Harnessing graph-native algorithms to enhance machine learning: A primer
Who is this presentation for?Data scientists, data analysts, data science managers, executives in charge of data science development, IT professionals
Graph databases have become much more widely popularized in the recent year. This talk aims to demystify the mathematical principles behind graph databases, offer a primer to graph native algorithms, and outline the current use of graph technology in industry.
By representing highly connected data in a graph, we have access to a host of graph native algorithms that depend on and exploit the relationships between our data. Computing and storing graph metrics can add strong new features to nodes, creating innovative predictors for machine learning. Using algorithms designed for path finding, centrality, community detection, and graph pattern matching, we can begin to rely less on inflexible, subject-driven feature engineering.
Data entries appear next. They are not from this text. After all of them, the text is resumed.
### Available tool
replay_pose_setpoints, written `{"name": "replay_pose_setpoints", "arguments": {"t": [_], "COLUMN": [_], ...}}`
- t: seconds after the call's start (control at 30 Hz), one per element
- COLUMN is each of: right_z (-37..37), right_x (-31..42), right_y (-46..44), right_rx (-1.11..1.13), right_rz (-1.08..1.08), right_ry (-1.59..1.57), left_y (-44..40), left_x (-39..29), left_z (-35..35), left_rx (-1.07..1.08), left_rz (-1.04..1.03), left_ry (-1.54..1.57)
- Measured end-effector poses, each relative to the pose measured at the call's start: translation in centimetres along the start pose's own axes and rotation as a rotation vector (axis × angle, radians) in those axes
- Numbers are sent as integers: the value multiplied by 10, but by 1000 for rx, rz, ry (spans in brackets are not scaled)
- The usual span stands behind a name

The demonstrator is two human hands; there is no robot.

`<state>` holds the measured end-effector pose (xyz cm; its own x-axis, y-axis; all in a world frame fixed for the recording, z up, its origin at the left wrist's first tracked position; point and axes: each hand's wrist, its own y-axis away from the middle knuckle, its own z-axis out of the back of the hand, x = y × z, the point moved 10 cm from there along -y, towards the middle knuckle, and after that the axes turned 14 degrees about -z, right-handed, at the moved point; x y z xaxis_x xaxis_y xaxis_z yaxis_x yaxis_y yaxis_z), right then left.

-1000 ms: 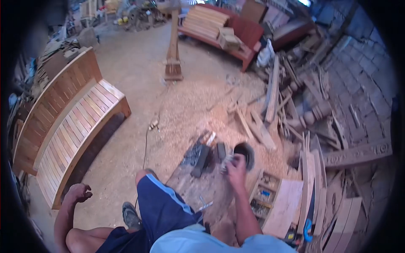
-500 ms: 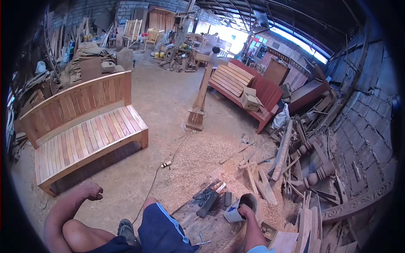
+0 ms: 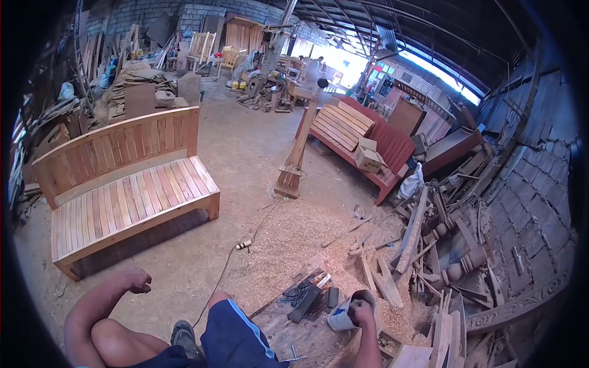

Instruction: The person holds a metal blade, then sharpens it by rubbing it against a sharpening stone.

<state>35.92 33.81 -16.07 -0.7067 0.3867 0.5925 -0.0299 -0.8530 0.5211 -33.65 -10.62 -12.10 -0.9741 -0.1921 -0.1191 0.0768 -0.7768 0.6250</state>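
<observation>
My right hand (image 3: 361,312) is at the mouth of a whitish bucket (image 3: 338,320), over its near rim. Its fingers are curled, and whatever they may hold is hidden. The bucket leans on its side a little, its inside dark. My left hand (image 3: 138,281) hangs curled in a loose fist above the floor, left of my knee, with nothing showing in it. Beside the bucket, two dark blocks (image 3: 305,305) lie on a worn wooden board (image 3: 267,319), near a bundle of dark thin pieces (image 3: 296,292). A small metal T-shaped tool (image 3: 295,354) lies close to my shorts.
A slatted wooden bench (image 3: 132,196) stands at left. Wood shavings (image 3: 288,230) cover the floor ahead, crossed by a cord with a socket (image 3: 243,245). An upright wooden post (image 3: 297,150) stands beyond. Scrap wood (image 3: 445,251) piles up at right, before a red bench (image 3: 392,150).
My right hand has come up from inside the bucket to its rim. My left hand has barely moved. The whole view has shifted slightly.
</observation>
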Motion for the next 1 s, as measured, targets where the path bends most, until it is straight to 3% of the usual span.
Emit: {"name": "replay_pose_setpoints", "arguments": {"t": [0.07, 0.23, 0.3, 0.4, 0.5, 0.63, 0.73, 0.8, 1.0], "right_z": [19, 27, 21, 12, 10, -5, -32, -61, -122], "right_x": [-18, -35, -53, -47, -28, 7, 37, 58, 48], "right_y": [5, -13, -16, 10, 12, 8, 5, 5, -40], "right_rx": [-62, 184, 318, 283, 293, 330, 181, 149, 17], "right_rz": [-97, -11, -125, -215, -150, -24, 20, 20, -2], "right_ry": [-634, -1000, -1550, -1658, -1821, -1710, -1411, -1375, -1120], "left_y": [0, -1, 1, 8, 7, 4, 2, 0, 3], "left_x": [4, 13, 11, -2, -9, -12, -11, -11, -8], "left_z": [-7, -20, -24, -7, -2, 0, -1, 1, -4], "left_rx": [14, 36, 45, 22, -4, -30, -14, -19, -20], "left_rz": [3, 11, 10, 5, -25, -27, -34, -30, -13], "left_ry": [-13, -39, -48, -24, 7, 12, 6, 12, 32]}}
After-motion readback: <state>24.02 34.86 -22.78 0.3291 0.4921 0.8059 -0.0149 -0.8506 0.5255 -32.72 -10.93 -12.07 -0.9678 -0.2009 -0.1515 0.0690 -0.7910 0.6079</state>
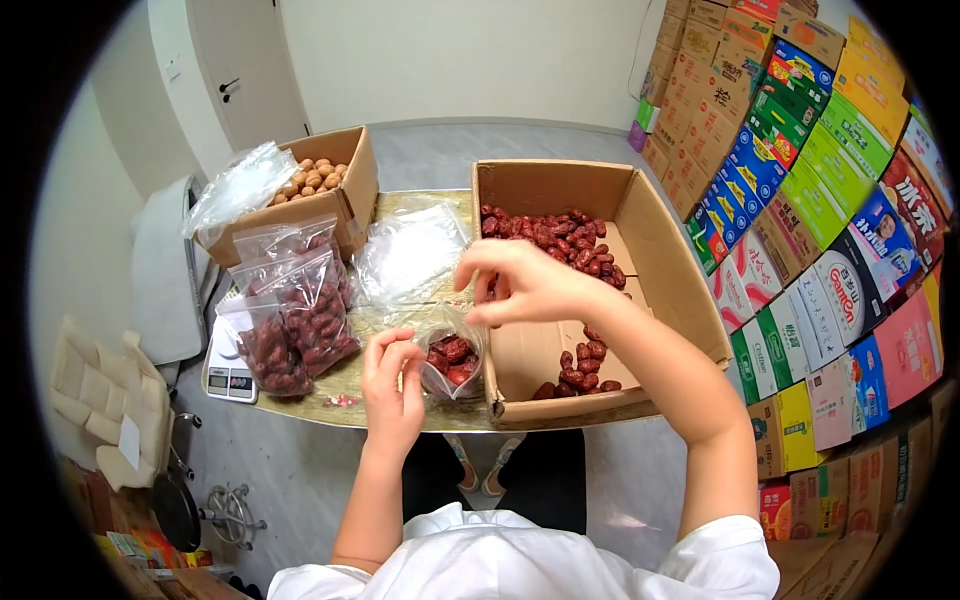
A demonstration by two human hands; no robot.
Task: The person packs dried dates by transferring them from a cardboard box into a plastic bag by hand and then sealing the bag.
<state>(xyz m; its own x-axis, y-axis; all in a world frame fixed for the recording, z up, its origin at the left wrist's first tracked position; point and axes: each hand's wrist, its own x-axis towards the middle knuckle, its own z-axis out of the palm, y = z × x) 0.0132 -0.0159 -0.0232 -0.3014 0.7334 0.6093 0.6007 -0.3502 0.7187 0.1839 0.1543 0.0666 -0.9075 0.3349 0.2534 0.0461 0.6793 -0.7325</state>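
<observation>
Wood-toned table (310, 408): a clear bag of red dates (455, 372) stands beside the open carton (685, 275), presumably for short reach. Left hand (393, 385) curls at its side, perhaps steadying it — pinch unclear; right hand (525, 283) arches above, thumb and fingertips apart.

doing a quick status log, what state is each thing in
Large box, open, loose dates inside
Small bag, mouth seemingly open, dates inside
Left hand, fingers curled at the small bag
Right hand, raised, thumb and fingertip apart
Filled bags, dates inside, seals unclear
Clear bags, seemingly empty, lying flat
Small box, open, holding walnuts
Scale, partly covered, display unreadable
Door, shut
</observation>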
Beyond utilization of derived graph metrics, finding a way to incorporate information about the structure of the graph is a critical issue for furthering the use of machine learning on connected data. So, the question is: how we can we enable the machine learning algorithm to access the inherent structure of the graph itself? Similar to the movement in natural language processing (word2vec), where the aim is to preserve information about where a word is in a sequence, there is a movement in graph analysis to capture community and adjecency of nodes. Using node embedding to create a low dimension vector representation of the node and its structural components, we no longer need to compromise and query away important structural relationships.
In this session, we will discuss the uses of native graph algorithms, advantages to using graph derived metrics in feature engineering, and current techniques for encoding graph structural information into low dimensional feature vectors.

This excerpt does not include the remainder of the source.